[Start of Attachment]
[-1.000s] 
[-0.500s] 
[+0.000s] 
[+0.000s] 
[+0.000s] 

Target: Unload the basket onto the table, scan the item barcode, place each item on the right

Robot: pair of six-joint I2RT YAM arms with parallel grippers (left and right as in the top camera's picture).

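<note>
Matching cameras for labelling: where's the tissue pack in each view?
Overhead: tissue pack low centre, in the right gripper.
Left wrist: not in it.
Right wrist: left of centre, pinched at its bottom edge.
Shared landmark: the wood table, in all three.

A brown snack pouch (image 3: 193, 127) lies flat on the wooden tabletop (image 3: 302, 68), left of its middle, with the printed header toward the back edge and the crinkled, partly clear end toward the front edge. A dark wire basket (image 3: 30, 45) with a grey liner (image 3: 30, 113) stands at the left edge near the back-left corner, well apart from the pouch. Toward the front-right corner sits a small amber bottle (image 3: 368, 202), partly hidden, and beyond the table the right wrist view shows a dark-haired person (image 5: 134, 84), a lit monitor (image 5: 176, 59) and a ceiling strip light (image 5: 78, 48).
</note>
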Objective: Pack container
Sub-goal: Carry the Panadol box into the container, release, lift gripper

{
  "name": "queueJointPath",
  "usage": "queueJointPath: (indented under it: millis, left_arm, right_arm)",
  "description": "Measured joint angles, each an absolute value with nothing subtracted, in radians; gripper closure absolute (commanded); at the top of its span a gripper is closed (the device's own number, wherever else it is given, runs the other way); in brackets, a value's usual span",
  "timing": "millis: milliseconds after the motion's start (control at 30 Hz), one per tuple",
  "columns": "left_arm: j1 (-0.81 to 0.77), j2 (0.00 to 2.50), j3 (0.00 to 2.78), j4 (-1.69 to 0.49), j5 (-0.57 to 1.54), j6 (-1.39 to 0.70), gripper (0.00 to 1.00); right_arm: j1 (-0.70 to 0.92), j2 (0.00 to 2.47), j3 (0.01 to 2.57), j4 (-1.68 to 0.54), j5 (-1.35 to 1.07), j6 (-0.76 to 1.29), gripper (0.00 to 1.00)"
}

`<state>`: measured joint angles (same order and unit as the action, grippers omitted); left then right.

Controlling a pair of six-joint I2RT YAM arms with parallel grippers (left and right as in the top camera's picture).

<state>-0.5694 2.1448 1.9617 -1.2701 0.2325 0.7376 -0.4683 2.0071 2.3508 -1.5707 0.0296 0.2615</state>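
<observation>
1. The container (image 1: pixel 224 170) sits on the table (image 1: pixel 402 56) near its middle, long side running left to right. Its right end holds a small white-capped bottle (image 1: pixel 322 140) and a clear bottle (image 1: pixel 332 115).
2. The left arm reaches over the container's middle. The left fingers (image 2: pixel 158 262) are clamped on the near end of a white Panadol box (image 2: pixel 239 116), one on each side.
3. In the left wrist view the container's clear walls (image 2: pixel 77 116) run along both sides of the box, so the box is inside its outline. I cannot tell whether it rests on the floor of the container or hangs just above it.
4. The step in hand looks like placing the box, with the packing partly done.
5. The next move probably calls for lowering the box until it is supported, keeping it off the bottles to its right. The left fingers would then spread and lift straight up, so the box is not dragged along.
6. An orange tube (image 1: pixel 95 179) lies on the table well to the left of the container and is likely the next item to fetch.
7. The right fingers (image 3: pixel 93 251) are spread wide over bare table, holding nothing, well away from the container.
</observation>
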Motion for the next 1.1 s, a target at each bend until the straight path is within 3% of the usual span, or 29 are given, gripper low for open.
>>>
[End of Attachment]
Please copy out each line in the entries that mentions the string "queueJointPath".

§ Answer to the problem:
  "name": "queueJointPath",
  "usage": "queueJointPath: (indented under it: millis, left_arm, right_arm)",

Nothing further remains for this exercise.